Here are some records. Print all of them exactly.

══ Supplied material ══

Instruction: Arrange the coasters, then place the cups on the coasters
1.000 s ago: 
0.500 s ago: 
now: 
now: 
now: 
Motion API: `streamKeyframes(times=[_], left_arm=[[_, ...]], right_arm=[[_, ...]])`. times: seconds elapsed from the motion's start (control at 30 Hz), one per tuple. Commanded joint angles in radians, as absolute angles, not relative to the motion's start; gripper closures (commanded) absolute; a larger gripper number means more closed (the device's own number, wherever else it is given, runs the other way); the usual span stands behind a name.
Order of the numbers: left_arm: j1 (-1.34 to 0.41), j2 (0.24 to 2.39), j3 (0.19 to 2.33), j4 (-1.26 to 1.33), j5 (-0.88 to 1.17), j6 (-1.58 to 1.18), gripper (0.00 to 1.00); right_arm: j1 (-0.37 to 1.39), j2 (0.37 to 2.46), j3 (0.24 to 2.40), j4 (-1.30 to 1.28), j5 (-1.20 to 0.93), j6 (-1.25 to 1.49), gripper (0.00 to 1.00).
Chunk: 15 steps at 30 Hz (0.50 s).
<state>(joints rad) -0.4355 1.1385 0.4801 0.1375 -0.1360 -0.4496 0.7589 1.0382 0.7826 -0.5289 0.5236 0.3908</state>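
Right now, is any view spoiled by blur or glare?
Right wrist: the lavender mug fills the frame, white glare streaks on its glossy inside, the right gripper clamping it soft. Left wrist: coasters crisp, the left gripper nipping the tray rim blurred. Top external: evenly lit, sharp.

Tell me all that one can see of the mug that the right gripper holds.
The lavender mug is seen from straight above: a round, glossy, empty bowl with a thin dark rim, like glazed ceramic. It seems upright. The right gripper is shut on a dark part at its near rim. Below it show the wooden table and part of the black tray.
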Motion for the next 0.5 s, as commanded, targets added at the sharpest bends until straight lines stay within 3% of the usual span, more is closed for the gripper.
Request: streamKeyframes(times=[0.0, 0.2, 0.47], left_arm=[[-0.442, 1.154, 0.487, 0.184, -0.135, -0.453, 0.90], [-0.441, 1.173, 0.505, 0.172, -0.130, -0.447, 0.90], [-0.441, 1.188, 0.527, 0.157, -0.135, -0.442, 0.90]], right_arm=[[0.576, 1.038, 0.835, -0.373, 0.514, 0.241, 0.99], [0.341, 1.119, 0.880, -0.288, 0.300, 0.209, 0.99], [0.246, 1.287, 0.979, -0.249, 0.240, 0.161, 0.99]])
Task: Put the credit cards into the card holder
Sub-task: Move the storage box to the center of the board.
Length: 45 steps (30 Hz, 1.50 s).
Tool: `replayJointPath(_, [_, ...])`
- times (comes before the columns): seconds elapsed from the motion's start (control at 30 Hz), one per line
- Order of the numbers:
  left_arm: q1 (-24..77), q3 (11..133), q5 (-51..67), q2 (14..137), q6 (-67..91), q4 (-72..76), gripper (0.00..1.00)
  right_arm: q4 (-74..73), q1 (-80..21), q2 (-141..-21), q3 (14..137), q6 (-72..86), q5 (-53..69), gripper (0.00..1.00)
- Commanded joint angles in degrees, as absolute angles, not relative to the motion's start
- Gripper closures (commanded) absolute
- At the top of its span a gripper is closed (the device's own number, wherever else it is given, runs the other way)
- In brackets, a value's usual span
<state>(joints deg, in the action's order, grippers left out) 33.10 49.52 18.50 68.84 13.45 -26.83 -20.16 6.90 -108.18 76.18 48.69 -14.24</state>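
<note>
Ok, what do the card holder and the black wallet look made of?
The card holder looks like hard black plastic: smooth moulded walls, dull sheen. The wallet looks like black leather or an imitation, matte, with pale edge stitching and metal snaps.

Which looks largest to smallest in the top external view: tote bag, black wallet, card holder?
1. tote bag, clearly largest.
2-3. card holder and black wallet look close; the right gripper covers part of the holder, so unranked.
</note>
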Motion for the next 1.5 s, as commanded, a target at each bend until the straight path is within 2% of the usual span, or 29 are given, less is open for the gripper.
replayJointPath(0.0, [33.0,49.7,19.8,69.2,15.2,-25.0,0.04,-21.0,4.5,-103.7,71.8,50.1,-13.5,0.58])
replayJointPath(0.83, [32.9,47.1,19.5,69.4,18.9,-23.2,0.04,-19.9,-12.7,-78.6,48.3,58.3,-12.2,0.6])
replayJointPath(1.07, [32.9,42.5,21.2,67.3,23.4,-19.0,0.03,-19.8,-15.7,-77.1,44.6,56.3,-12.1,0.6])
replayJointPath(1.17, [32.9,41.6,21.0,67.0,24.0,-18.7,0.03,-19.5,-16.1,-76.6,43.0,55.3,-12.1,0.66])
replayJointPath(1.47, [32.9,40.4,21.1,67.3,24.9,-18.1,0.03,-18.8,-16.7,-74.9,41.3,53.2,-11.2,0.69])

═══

Reply:
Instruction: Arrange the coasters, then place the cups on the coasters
1.000 s ago: 
0.500 s ago: 
now: 
now: 
now: 
Motion API: `streamKeyframes(times=[_], left_arm=[[_, ...]], right_arm=[[_, ...]])`. times: seconds elapsed from the motion's start (control at 30 Hz), one per tuple. Commanded joint angles in radians, as absolute angles, not relative to the motion's start; gripper closures (commanded) absolute; a larger gripper number means more closed (the device's own number, wherever else it is given, runs the other way); the usual span stands behind a name.
Order of the numbers: left_arm: j1 (-1.34 to 0.41), j2 (0.24 to 2.39), j3 (0.19 to 2.33), j4 (-1.26 to 1.33), j5 (-0.88 to 1.17), j6 (-1.58 to 1.18), gripper (0.00 to 1.00); right_arm: j1 (-0.37 to 1.39), j2 (0.37 to 2.46), j3 (0.24 to 2.40), j4 (-1.30 to 1.28), j5 (-1.20 to 0.93), j6 (-1.25 to 1.49), gripper (0.00 to 1.00).
Chunk: 15 steps at 30 Hz (0.50 s).
<state>(joints rad) -0.4355 1.1385 0.4801 0.1375 -0.1360 -0.4496 0.7589 1.0382 0.7826 -0.5289 0.5236 0.3908</state>
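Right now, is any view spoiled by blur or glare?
Right wrist: the lavender mug fills the frame, white glare streaks on its glossy inside, the right gripper clamping it soft. Left wrist: coasters crisp, the left gripper nipping the tray rim blurred. Top external: evenly lit, sharp.

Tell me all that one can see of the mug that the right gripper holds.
The lavender mug is seen from straight above: a round, glossy, empty bowl with a thin dark rim, like glazed ceramic. It seems upright. The right gripper is shut on a dark part at its near rim. Below it show the wooden table and part of the black tray.
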Motion for the next 0.5 s, as commanded, targets added at the sharpest bends until straight lines stay within 3% of the usual span, more is closed for the gripper.
Request: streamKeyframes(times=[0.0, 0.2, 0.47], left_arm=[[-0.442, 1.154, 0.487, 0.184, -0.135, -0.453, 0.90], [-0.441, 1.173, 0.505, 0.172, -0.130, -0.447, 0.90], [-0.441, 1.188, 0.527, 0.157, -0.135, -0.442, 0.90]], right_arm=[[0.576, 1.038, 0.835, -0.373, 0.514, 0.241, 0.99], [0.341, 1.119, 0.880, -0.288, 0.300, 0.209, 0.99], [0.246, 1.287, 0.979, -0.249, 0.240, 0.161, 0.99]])
Task: Put the credit cards into the card holder
Sub-task: Move the storage box to the center of the board.
Length: 45 steps (30 Hz, 1.50 s).
Tool: `replayJointPath(_, [_, ...])`
- times (comes before the columns): seconds elapsed from the motion's start (control at 30 Hz), one per line
- Order of the numbers:
  left_arm: q1 (-24..77), q3 (11..133), q5 (-51..67), q2 (14..137), q6 (-67..91), q4 (-72..76), gripper (0.00..1.00)
  right_arm: q4 (-74..73), q1 (-80..21), q2 (-141..-21), q3 (14..137), q6 (-72..86), q5 (-53..69), gripper (0.00..1.00)
- Commanded joint angles in degrees, as absolute angles, not relative to the motion's start
- Gripper closures (commanded) absolute
- At the top of its span a gripper is closed (the device's own number, wherever else it is given, runs the other way)
- In brackets, a value's usual span
<state>(joints deg, in the action's order, grippers left out) 33.10 49.52 18.50 68.84 13.45 -26.83 -20.16 6.90 -108.18 76.18 48.69 -14.24</state>
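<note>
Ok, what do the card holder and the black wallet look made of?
The card holder looks like hard black plastic: smooth moulded walls, dull sheen. The wallet looks like black leather or an imitation, matte, with pale edge stitching and metal snaps.

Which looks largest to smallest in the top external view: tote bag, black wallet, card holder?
1. tote bag, clearly largest.
2-3. card holder and black wallet look close; the right gripper covers part of the holder, so unranked.
</note>
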Motion for the next 1.5 s, as commanded, a target at each bend until the straight path is within 2% of the usual span, or 29 are given, less is open for the gripper.
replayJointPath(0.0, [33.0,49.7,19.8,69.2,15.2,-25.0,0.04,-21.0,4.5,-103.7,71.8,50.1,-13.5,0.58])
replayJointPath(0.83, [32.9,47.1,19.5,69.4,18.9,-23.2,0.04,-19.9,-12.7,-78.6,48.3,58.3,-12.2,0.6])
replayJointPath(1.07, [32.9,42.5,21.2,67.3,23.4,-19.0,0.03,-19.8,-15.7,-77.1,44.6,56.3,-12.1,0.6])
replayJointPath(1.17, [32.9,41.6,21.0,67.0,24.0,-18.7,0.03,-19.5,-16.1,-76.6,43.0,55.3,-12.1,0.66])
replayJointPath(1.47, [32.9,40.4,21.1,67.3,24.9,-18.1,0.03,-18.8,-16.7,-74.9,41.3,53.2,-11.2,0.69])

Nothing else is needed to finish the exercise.